Pengawasan Haji DPR Dorong Kemenag Optimalisasi Layanan di Puncak Armuzna
Anggota Tim Pengawas (Timwas) Haji DPR RI, Marwan Dasopang, menekankan pentingnya memaksimalkan layanan bagi jamaah haji selama puncak Armuzna.
Hal ini disampaikan Marwan untuk menghindari terpisahnya jamaah dari keluarga seperti yang sebelumnya terjadi di Madinah dan Makkah, akibat perbedaan syarikah.
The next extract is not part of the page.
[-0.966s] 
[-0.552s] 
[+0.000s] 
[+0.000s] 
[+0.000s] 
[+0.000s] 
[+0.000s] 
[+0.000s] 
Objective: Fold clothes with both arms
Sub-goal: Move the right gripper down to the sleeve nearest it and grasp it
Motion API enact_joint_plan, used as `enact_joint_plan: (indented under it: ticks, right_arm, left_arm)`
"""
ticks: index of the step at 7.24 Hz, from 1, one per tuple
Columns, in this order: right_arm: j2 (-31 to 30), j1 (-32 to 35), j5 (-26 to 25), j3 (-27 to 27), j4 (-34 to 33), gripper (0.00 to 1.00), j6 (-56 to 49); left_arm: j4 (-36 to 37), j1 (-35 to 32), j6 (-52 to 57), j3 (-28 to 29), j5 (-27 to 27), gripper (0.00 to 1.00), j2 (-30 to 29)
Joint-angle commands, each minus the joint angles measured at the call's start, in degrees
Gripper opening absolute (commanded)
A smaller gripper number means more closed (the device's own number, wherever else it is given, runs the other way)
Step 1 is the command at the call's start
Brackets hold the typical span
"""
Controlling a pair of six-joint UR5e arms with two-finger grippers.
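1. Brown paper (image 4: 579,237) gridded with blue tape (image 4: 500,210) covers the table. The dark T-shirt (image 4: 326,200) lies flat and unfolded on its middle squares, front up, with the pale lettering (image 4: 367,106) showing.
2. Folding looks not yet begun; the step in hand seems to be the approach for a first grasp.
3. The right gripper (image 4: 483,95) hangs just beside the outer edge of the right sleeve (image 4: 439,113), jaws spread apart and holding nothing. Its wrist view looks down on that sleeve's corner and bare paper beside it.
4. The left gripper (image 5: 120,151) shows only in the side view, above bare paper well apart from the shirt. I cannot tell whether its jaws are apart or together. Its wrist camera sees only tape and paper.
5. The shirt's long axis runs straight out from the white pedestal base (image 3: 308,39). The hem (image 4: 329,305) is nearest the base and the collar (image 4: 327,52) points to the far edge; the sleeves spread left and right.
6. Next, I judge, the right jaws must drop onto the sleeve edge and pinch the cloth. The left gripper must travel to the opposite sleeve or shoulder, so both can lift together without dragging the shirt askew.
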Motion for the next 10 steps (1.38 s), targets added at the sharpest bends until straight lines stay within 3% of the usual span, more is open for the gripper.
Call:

“Inilah yang perlu diawasi. Pemondokan dan transportasi memang sudah diputuskan di Panja, namun kita ingin memastikan fasilitasnya sesuai, termasuk penggunaan bus Shalawat dari hotel apakah memadai,” ujar Marwan.
Marwan bersama rombongan telah tiba di Jeddah, Selasa (28/5/2025). Ketua Komisi VIII DPR ini hadir bersama sejumlah anggota timwas dari total 52 anggota.
Menurut Marwan, Timwas memahami keberadaan delapan syarikah sebagai pilihan layanan perusahaan.
Namun, pemerintah Indonesia tetap harus berusaha memberi pemahaman kepada Kementerian Haji Saudi mengenai masalah yang timbul, termasuk pemisahan jamaah haji dengan keluarga hanya karena syarikah yang berbeda, khususnya saat puncak Armuzna.
“Kami tetap khawatir pada pelaksanaan Armuzna nanti. Tapi, tentu kita pahami syarikah juga tidak ingin gagal karena ini menyangkut kepentingan pelaksanaan haji di tahun-tahun mendatang,” ungkapnya.